Où nous sommes, changement de décors.
Est-ce en bien ou en mal ? Tu sais, nous ne demandons qu’à bagarrer mais
dans les conditions où nous sommes c’est très dur.
Nous nous promenons sur les secteurs de
Arras – Douai – Péronne, tous les coins où çà barde le plus et où les Me 110 se
rencontrent par patrouille de 20.
Inutile de te dire nos pertes. Heureusement
on en voit revenir au bout de trois ou quatre jours sans qu’on ait eu de
nouvelles entre temps. Notre patron (le
commandant Tricaud) est revenu par Londres où il a été
incarcéré 24 heures. Il avait bagarré contre trois Me 109 (le 21/05/1940) n’ayant plus d’armement et s’est fait
descendre ; les taxis ont été corrects, ils ont tourné autour du pépin
sans tirer.
Un autre descendu en Hitlérie (c'est-à-dire
Douai) avec un parachute crevé (le
2O/05/1940), brûlé à la figure et aux reins, est resté une demi-heure sur le carreau
puis en unif. (uniforme) ses effets de vol sous le bras a repassé
les lignes (si on peut appeler ça les lignes) en vélo et est venu s’échouer à
Paris. C’est le s/lt. Duchêne (Duchêne-Marulaz).
Paturle à sa première mission (le 18/05/1940) de guerre a eu un éclat de DCA dans le bras
qui lui a enlevé le gras de l’épaule droite, mais a fait les 100 km nécessaires
pour rentrer au terrain. A l’hôpital deux jours après, voyant 3 trous dans son
pantalon, s’est fait passer à la radio et s’est aperçu qu’il avait trois pelots
dans les fesses. Il est actuellement en perm.
La DCA boche est terrible et nous y
laissons des plumes et nous sommes trop gonflés pour notre matériel. En
patrouille simple avec le cne Bruneau
(le 18/05/1840) nous errions à 30 km des boches :
attaque d’un Do 17 – touché - capitaine Bruneau touché – perd de l’altitude.
Nous suivons à 800 m. – barrage de DCA et de défense de terrain formidable –
des obus incendiaire dans tous les coins.
Le capitaine descendu en flamme a piqué sur
une batterie et l’a mitraillé jusqu’au bout.

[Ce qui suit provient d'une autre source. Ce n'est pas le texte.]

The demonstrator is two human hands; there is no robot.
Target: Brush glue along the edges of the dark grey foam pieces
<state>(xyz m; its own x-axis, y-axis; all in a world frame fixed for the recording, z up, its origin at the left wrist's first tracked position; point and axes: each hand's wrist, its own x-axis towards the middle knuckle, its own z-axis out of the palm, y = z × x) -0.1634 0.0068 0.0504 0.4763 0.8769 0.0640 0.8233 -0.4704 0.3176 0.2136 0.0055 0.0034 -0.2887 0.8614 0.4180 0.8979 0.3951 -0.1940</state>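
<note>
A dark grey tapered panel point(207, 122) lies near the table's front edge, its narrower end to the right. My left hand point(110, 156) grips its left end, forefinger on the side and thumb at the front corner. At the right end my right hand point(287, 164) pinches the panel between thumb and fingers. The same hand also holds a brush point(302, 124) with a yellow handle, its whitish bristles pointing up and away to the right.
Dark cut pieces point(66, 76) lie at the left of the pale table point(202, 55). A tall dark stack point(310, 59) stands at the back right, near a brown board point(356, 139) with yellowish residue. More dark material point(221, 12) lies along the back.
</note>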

Je suis rentré en rase poil (rase-motte), j’ai passé le front à 20 m. d’altitude
sans voir quoi que ce soit qui puisse le déceler... et n’ayant plus un poil de
sec. Evidemment, taxi criblé d’éclat.
Dans toutes les missions il y en a qui
reste en panne, qu’on revoit, ou qu’on ne revoit pas.

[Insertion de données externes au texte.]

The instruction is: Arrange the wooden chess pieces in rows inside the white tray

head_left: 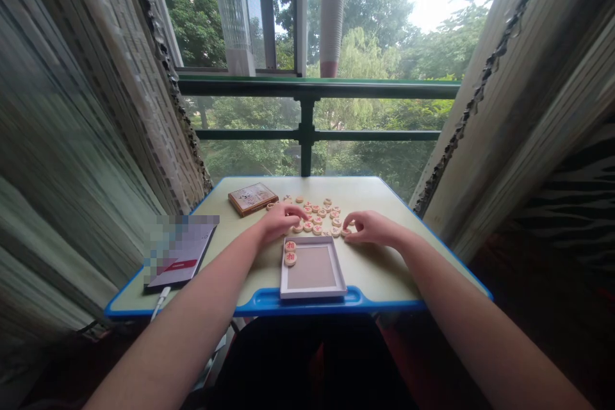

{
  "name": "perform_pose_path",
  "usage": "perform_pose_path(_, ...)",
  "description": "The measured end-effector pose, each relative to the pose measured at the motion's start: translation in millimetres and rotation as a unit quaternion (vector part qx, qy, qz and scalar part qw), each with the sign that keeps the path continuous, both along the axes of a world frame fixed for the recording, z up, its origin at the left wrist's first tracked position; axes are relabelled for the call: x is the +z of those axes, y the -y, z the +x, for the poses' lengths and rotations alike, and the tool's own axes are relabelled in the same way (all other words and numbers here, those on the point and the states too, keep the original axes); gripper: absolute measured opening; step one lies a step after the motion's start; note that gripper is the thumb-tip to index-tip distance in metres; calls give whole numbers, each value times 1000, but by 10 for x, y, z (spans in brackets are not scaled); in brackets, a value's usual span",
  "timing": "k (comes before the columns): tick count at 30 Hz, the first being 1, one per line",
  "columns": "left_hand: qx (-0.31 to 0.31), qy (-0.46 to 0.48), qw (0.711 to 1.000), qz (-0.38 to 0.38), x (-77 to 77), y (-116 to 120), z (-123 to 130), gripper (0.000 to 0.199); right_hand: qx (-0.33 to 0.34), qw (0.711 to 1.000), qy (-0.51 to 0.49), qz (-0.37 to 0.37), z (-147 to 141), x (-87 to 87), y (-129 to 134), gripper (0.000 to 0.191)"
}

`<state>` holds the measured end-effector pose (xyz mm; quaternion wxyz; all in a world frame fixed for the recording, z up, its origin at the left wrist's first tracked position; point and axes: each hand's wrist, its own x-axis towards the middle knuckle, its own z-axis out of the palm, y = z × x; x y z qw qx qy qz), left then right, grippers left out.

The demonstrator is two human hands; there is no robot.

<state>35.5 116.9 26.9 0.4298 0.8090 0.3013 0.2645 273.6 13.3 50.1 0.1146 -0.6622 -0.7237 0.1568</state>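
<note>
Left hand [278, 221]: in over the left flank of the pieces, fingers bent and slightly apart, index stretched out in front; is one pinched? I cannot tell.
Right hand [369, 229]: across the gap, fingers curled down, tips right at a xiangqi piece [345, 233] on the group's right edge; firm pinch or mere touch, I cannot tell.
Xiangqi pieces [317, 220]: a loose scatter, most of them between the two sets of fingers, some beyond the left ones, red characters showing on many!
Open tray [312, 272]: on the near side of both hands' fingers, and look, two 相 pieces [290, 259] lie one behind the other along its left wall, just below the left fingers.
Printed box [253, 197]: flat, beyond the left fingers and off to their left.
Tablet [192, 253]: well left of the left fingers, nearer the body, white cable [164, 295] at its near end.
Surface [384, 282]: pale, blue-edged, under all those fingers.
</note>
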Motion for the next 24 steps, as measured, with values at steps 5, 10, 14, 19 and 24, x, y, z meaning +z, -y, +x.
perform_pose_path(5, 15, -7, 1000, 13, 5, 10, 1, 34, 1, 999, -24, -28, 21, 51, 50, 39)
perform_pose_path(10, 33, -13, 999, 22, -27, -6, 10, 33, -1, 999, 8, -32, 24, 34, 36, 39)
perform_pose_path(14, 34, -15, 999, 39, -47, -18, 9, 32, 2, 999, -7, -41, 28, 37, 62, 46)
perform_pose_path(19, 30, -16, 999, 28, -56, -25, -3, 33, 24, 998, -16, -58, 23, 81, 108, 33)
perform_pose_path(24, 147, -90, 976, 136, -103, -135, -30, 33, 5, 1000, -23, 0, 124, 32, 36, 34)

Je suis second d’escadrille et même
quelques fois chef de patrouille dans la couverture du terrain quand on en
fait.
La première escadrille est commandée par
Raphenne qui a deux Fridolins à son actif et qui s’est fait prendre une fois à
partie par six Me 110 et il était seul dans la nature. Il s’en est sorti.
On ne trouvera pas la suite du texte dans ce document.